Weaknesses: no way to change DB key; no easy extension to multiple users (crypto/security issues, not just engineering)
Really more like a cryptographically-sealed FS than a secure DB.

End-to-end authorization (Jon Howell, David Kotz, Dartmouth)

Problem: how do you do fine-grained delegation/resource sharing across administrative domains? Extend BAN logic with new operator: B=>A means "B speaks for A". Then if B says X, we can assume A said X. It's transitive. Implementation for viewing web pages via proxy: links can contain proofs including delegations. I delegate to a principal by constructing the right kind of link. Cryptographic sealing using SPKI (simple PKI). Also an RMI-over-ssh implementation. Not a very well organized talk but sounds like interesting and useful work.

SR disk arrays (Randy Wang)

Rotational replication: make symmetric copies of disk sectors; cuts rotational delay in half, at expense of space efficiency. Since this makes average seek time worse, stagger sector layouts across separate disks.
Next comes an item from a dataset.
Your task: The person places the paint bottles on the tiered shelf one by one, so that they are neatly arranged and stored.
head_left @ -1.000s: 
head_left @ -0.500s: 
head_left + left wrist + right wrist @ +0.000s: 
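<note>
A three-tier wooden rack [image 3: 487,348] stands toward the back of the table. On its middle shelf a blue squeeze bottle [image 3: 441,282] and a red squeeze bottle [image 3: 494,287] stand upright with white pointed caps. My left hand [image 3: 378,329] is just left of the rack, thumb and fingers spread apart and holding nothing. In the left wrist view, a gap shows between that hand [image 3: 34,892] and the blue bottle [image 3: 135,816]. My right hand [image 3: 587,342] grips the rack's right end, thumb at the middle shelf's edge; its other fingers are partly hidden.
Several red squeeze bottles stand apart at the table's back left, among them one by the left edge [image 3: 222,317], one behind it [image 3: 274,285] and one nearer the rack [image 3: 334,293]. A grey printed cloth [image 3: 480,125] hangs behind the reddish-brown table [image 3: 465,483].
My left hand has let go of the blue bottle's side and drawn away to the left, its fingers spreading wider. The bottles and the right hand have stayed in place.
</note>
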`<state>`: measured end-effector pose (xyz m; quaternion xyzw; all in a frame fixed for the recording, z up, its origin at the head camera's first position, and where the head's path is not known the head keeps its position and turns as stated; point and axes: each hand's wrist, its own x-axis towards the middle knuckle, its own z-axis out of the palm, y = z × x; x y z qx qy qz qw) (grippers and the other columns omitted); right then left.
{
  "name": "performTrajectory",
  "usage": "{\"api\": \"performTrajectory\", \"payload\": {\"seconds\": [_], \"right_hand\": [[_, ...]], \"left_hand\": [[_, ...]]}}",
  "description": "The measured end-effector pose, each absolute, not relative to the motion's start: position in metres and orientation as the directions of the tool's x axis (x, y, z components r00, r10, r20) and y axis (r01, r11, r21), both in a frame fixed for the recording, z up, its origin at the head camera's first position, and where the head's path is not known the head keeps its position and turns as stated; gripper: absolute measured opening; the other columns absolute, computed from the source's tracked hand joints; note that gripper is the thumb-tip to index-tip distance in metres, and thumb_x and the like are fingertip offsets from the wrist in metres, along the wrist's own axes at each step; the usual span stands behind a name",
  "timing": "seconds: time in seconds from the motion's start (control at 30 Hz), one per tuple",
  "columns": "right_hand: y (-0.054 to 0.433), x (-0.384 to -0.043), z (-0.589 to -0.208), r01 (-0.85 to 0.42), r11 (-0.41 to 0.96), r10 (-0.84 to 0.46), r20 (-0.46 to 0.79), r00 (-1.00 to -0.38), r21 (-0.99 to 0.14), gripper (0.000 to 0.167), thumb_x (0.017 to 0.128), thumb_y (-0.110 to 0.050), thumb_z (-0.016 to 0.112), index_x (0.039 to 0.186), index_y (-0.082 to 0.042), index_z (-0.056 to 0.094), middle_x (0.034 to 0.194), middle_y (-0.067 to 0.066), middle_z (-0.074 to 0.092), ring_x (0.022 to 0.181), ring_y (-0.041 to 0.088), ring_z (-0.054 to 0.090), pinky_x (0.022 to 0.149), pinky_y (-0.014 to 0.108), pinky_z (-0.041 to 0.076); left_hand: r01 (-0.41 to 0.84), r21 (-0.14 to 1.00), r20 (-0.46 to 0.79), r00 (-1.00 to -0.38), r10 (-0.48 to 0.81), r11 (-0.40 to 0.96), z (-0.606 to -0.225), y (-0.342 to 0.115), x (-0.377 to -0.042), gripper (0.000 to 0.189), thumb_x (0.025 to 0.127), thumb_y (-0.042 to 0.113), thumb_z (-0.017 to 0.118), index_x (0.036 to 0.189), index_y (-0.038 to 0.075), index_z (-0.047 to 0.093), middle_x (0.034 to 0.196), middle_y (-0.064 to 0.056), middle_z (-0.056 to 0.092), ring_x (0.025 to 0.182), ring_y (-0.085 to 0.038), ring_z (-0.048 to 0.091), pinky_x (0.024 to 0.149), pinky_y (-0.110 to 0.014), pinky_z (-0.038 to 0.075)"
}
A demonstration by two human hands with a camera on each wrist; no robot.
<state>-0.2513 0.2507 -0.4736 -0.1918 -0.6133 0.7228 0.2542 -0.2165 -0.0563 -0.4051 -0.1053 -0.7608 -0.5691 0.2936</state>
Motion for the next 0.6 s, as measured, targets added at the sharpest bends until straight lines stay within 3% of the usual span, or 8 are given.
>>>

In a 3x2 SR-array, each disk has 1/6 of original data, 1/3 of orig seek distance, 1/2 rotational reduction. In general, in a Ds x Dr array, Ds controls seek reduction (seek reduced to 1/Ds), Dr controls rotational reduction (by 1/Dr), and space efficiency is reduced by DsDr. In general, if D=total number of disks, the non-overhead part of latency is reduced by about sqrt(D).

Keynote - Danny Lewin, Akamai

Most "access traffic" is shared among many, many small ISP's. UUnet is largest, but about 6% (no larger, despite all their acquisitions), followed by @home (each user creates more traffic since they're exclusively broadband). To get to 95%, need to see ~7000 networks, and it's trending to spread even thinner. These are smaller "edge" networks.

Peering (in the sense of BGP between a pair of networks) is critical, but no incentive for peering (necessary evil, and expensive) and BGP makes it easy to screw the person you're advertising routes to. Also, hard to maintain route table consistency with more than 5-10 peering points between two networks.

Peak speedup for Akamaized sites is 3 to 136 with median 13. (Yahoo's Internet access peaks around 1PM ET)

Panel - stock options vs research grants? Some key points that were made

Innovation and impact are distinct, regardless of where each flourishes best
Not a "typical" sample of startups: those represented were both successful and technically interesting to work at

Random stuff

XX's law: [look up this reference]: You can either come up with something or get credit for it, but not both. Bartels's corollary to XX's law: Nobody remembers XX.